I’ve already written about the Jefferson County School Board’s decision to default on its Supplemental Pension Plan. It turns out it’s also using something called Certificates of Participation as a loophole to circumvent the State Constitution’s ban on governments issuing general obligation debt without a vote of the people. They’re not alone in this, and it can lead to a significant understatement of a government’s – thus the citizens’ – total indebtedness.
In 2006, the JeffCo School Board voted to offer teachers the option of taking a lump-sum payment for the value of their pension benefit, or to stay in the 10-year payout program. In order to help capitalize the buyout, the Board issued $38.7 million worth of Certificates of Participation (COPs), with maturity dates from 2007 to 2026.
Note that even if the Board succeeds in closing down the Supplemental Retirement Program and discharging itself of about $7.4 million of unfunded obligations, approximately $33.1 million worth of principle on those COPs will remain on the books.
Since the State Constitution prohibits governmental entities from issuing unsecured debt without a vote of the citizens, how is such a this possible?
Keep your eye on the shell with the pea.
Technically, the COPs weren’t issued by the School District, but by a corporation, the Jefferson County School Finance Corporation.
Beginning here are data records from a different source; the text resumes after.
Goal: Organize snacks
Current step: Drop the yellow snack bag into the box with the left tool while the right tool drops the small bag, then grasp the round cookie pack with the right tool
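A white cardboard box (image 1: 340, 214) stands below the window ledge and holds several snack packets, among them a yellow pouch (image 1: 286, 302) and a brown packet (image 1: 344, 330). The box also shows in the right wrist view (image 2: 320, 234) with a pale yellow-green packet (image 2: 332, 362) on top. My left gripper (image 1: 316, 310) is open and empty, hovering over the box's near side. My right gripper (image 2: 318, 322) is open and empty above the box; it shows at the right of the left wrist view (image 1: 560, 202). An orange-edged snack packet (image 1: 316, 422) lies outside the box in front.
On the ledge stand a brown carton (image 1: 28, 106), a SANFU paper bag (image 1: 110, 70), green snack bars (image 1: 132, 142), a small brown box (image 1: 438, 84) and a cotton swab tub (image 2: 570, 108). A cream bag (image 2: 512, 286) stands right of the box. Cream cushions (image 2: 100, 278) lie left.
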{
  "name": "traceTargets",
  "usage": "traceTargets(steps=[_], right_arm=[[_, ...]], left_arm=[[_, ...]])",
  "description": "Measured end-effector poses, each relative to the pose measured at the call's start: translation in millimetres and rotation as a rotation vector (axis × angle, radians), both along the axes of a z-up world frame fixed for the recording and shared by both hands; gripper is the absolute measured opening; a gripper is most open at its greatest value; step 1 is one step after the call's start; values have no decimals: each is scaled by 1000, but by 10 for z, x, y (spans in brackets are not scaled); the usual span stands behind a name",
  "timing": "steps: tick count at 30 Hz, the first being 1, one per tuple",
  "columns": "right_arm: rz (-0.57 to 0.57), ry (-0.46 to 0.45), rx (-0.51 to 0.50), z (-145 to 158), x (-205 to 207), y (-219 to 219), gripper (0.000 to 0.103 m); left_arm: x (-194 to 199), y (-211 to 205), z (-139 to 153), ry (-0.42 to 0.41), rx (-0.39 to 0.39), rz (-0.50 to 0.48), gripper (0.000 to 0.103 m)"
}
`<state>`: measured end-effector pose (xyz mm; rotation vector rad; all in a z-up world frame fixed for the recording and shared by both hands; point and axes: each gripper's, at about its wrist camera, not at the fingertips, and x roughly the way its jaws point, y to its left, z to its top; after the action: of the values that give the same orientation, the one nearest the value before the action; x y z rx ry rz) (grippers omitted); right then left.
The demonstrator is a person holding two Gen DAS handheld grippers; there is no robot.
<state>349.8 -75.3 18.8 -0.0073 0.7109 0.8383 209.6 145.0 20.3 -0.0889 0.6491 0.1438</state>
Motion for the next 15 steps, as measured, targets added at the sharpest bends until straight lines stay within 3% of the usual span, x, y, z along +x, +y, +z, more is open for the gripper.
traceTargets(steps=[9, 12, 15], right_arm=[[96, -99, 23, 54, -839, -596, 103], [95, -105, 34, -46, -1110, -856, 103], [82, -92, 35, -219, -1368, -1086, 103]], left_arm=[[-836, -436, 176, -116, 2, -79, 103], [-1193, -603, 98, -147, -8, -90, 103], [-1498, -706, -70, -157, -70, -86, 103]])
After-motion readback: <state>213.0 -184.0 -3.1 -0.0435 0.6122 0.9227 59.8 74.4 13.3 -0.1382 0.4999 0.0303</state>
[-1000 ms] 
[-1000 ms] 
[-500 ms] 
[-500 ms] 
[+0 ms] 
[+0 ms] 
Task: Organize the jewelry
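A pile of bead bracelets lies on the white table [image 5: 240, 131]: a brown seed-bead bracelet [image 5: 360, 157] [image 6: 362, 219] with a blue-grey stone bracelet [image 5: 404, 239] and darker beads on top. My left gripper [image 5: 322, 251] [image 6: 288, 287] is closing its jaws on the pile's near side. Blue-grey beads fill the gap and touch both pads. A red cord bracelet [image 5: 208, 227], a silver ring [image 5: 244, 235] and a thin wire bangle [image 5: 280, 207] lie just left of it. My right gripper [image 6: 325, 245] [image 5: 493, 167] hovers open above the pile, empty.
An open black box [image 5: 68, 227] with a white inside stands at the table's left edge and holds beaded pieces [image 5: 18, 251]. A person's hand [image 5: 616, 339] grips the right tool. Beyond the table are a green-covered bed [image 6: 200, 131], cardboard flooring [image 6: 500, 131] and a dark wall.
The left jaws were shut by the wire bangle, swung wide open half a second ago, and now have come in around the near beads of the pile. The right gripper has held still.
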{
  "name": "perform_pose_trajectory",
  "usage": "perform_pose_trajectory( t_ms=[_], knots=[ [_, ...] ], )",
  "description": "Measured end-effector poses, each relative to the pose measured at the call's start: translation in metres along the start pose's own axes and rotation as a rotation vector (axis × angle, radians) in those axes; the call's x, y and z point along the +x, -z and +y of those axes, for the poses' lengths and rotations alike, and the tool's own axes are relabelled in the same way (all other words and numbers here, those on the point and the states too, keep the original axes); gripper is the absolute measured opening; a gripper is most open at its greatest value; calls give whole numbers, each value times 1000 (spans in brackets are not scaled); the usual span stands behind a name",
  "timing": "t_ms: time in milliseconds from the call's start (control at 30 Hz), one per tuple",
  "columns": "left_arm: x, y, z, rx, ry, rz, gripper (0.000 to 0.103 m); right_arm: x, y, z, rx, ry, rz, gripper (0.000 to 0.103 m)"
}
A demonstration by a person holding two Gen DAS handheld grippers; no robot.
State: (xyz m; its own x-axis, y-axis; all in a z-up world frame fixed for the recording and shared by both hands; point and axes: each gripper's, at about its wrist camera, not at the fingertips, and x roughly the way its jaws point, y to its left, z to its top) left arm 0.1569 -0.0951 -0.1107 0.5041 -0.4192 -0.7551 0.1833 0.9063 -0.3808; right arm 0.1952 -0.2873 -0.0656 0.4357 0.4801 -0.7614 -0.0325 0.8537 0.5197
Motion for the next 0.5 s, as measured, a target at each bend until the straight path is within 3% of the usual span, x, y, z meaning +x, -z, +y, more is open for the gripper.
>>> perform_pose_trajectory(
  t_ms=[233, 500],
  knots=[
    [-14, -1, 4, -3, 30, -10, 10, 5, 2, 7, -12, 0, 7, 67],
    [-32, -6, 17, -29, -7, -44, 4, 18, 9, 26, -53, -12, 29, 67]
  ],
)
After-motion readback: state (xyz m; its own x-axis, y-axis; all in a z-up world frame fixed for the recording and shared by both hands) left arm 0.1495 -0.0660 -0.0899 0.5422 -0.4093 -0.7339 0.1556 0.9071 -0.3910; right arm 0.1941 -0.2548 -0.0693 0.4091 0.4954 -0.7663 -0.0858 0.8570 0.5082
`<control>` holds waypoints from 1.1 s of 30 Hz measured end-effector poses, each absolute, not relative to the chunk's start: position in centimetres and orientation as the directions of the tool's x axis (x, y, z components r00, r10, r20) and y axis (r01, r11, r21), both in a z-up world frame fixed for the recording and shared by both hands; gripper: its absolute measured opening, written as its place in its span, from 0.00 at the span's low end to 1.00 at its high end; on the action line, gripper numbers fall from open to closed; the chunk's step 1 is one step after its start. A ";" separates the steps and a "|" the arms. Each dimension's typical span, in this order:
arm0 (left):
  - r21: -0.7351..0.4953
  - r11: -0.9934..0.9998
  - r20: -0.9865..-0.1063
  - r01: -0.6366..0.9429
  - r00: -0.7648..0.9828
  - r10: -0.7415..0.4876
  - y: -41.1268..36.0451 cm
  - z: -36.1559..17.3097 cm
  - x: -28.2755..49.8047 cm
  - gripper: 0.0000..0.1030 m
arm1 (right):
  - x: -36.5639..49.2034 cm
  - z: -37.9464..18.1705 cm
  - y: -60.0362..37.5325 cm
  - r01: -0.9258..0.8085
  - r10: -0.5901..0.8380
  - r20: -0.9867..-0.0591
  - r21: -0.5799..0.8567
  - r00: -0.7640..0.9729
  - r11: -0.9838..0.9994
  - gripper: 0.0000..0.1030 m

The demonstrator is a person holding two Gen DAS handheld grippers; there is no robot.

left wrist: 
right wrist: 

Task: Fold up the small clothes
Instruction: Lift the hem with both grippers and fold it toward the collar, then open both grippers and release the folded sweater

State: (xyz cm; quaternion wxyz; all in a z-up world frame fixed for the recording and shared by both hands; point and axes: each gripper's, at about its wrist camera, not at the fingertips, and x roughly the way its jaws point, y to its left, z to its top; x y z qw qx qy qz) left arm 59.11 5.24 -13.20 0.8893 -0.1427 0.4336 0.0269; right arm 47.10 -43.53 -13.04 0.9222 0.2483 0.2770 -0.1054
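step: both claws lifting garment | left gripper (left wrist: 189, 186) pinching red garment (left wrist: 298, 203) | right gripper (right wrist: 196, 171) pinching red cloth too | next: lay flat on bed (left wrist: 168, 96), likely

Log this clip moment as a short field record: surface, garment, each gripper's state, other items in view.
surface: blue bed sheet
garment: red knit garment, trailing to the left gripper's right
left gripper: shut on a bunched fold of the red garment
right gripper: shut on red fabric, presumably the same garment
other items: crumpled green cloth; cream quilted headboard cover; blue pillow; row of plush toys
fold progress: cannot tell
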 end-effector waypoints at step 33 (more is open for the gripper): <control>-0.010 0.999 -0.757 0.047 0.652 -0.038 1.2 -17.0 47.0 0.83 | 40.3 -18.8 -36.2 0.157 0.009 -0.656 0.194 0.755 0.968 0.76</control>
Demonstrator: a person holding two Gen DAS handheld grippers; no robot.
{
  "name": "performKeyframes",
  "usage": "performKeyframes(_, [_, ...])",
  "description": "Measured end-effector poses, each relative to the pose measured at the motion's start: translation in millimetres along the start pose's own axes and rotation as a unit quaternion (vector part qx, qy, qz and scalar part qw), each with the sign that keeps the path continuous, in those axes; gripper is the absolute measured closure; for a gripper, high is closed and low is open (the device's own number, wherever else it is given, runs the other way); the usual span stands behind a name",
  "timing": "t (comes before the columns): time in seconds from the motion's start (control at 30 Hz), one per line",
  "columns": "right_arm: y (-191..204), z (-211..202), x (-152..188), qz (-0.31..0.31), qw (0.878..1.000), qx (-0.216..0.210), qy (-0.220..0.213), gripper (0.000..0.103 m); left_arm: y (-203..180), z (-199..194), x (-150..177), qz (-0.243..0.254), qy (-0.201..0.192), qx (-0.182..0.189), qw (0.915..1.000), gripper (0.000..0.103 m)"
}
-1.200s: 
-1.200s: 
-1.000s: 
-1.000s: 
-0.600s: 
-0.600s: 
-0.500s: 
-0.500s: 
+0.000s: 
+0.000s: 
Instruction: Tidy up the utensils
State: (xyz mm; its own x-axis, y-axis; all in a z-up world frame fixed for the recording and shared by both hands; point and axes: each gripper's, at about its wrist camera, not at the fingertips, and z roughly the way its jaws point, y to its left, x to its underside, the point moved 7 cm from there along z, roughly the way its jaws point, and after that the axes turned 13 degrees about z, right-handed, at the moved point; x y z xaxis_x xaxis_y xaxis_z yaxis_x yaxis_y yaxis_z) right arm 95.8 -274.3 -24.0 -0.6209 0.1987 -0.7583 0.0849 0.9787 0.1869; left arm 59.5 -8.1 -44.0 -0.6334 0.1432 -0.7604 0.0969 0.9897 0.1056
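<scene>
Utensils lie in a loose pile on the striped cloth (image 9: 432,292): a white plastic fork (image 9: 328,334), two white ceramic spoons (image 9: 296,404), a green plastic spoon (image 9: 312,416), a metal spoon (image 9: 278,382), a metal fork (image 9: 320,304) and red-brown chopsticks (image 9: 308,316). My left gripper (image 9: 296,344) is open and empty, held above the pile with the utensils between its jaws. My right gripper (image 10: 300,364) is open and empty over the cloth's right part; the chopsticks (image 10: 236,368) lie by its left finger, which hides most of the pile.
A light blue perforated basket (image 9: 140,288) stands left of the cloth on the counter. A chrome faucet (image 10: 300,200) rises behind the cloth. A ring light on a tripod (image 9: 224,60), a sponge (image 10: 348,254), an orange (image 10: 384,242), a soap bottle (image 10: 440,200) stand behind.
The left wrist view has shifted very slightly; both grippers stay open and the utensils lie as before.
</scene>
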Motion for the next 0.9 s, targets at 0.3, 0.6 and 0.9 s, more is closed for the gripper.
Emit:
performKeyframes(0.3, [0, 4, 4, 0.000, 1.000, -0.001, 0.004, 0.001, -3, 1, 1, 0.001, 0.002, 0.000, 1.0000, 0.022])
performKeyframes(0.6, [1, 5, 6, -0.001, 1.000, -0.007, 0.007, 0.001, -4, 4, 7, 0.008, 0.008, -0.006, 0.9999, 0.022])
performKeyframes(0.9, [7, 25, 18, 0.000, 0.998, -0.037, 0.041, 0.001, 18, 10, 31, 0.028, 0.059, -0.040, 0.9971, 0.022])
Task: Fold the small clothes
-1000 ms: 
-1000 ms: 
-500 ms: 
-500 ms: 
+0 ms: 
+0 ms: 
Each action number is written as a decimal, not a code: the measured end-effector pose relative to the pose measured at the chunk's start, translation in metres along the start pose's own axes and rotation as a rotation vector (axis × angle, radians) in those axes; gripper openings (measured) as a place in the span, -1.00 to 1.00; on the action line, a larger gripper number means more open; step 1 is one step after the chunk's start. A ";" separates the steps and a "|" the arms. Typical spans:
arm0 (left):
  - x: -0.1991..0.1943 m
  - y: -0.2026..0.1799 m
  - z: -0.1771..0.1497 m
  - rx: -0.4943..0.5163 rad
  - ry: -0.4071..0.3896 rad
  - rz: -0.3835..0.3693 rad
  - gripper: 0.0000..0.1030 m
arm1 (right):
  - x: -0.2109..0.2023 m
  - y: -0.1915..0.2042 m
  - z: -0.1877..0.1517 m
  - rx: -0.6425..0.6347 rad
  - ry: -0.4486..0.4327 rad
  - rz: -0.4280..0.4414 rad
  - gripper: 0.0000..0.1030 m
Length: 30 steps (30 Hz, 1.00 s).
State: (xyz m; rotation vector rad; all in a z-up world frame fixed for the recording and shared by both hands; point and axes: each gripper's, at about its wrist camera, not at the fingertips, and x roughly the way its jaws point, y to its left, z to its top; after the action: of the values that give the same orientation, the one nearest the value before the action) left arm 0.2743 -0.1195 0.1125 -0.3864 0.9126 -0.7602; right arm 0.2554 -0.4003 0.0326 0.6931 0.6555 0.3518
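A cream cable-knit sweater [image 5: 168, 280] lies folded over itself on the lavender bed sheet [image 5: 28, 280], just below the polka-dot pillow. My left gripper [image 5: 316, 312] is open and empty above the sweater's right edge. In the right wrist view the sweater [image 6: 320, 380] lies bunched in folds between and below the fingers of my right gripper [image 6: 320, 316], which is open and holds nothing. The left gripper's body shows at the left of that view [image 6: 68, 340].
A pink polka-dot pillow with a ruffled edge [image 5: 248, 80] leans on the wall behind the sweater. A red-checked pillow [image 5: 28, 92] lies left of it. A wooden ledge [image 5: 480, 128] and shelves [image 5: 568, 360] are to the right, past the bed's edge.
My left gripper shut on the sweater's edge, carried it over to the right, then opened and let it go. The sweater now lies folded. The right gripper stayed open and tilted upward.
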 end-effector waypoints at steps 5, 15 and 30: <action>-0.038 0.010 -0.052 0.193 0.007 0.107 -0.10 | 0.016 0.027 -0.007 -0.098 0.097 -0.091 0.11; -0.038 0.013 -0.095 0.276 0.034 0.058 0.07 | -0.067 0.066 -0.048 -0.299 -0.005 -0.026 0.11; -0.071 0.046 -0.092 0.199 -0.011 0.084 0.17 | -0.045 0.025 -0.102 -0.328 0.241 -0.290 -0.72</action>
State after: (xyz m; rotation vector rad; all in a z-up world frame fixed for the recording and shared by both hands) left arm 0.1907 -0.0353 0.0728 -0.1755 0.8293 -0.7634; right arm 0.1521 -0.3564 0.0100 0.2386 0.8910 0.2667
Nine school building were leased by the District to the Corporation for some nominal amount, and then leased back to the District by the Corporation. The lease payments by the District to the Corporation are designed to match the bond payments due by the Corporation.
The bonds are therefore secured by the revenue stream provided to the Corporation by the lease payments from the District. What shows up on the financial statements of the District aren’t the COPs, but the lease payments, which are budgeted annually, not as a formal, long-term commitment.
Investors, of course, are not fooled by this. The entire term of the lease shows up on District’s Comprehensive Annual Financial Report (CAFR) as a Capital Lease, as a long-term obligation (see Note 10, p. 66), not just the next year’s payment. They show up directly, as “Certificates of Participation” on the District’s Debt Capacity Schedule 9 (P. 114). If the payments are missed, it will damage the credit rating of the District.
To be fair, JeffCo is far from the only jurisdiction to use this mechanism to get around the ban on general obligation debt. Denver City Council used a similar mechanism to launder its own obligations that it incurred when it backed debt for the Union Station redevelopment project, in order to secure federal funding. This appears to be a legal means of side-stepping the constitutional limitation.
The State Constitution recognizes the danger inherent in debt, which is why bond issues need to be approved. If investors don’t treat the Corporation as a separate entity from the District in evaluating creditworthiness, why should the state?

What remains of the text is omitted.